Work required:
Restate word for word the lines from the one containing "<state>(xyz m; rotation" through the end of the listing below, with both ends included.

Collected material:

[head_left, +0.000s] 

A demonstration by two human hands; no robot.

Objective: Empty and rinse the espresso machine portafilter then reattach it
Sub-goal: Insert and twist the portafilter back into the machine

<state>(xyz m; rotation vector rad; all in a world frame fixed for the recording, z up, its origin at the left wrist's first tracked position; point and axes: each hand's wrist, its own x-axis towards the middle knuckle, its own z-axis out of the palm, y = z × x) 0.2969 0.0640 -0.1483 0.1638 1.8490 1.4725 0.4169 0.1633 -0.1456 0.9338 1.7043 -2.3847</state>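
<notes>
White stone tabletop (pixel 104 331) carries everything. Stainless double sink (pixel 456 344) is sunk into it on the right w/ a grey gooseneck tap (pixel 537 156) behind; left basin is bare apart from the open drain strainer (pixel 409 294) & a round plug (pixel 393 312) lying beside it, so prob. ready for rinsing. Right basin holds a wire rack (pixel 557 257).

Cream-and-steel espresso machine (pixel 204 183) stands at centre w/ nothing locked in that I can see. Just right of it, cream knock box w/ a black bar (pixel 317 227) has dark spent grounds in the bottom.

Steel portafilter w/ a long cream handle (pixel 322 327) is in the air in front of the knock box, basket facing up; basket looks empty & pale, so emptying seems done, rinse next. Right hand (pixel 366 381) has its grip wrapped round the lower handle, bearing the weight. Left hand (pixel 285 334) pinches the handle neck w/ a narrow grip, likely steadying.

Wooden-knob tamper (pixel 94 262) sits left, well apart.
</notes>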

Answer:
<state>(xyz m; rotation vector rad; all in a world frame fixed for the recording, z up, its origin at the left wrist's first tracked position; point and axes: each hand's wrist, its own x-axis towards the middle knuckle, its own z-axis out of the palm, y = z × x) 0.2969 0.0640 -0.1483 0.1638 1.8490 1.4725 0.4169 0.1633 -0.1456 0.9338 1.7043 -2.3847</state>
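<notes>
White stone tabletop (pixel 104 331) carries everything. Stainless double sink (pixel 456 344) is sunk into it on the right w/ a grey gooseneck tap (pixel 537 156) behind; left basin is bare apart from the open drain strainer (pixel 409 294) & a round plug (pixel 393 312) lying beside it, so prob. ready for rinsing. Right basin holds a wire rack (pixel 557 257).

Cream-and-steel espresso machine (pixel 204 183) stands at centre w/ nothing locked in that I can see. Just right of it, cream knock box w/ a black bar (pixel 317 227) has dark spent grounds in the bottom.

Steel portafilter w/ a long cream handle (pixel 322 327) is in the air in front of the knock box, basket facing up; basket looks empty & pale, so emptying seems done, rinse next. Right hand (pixel 366 381) has its grip wrapped round the lower handle, bearing the weight. Left hand (pixel 285 334) pinches the handle neck w/ a narrow grip, likely steadying.

Wooden-knob tamper (pixel 94 262) sits left, well apart.
</notes>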

Nothing else remains for this exercise.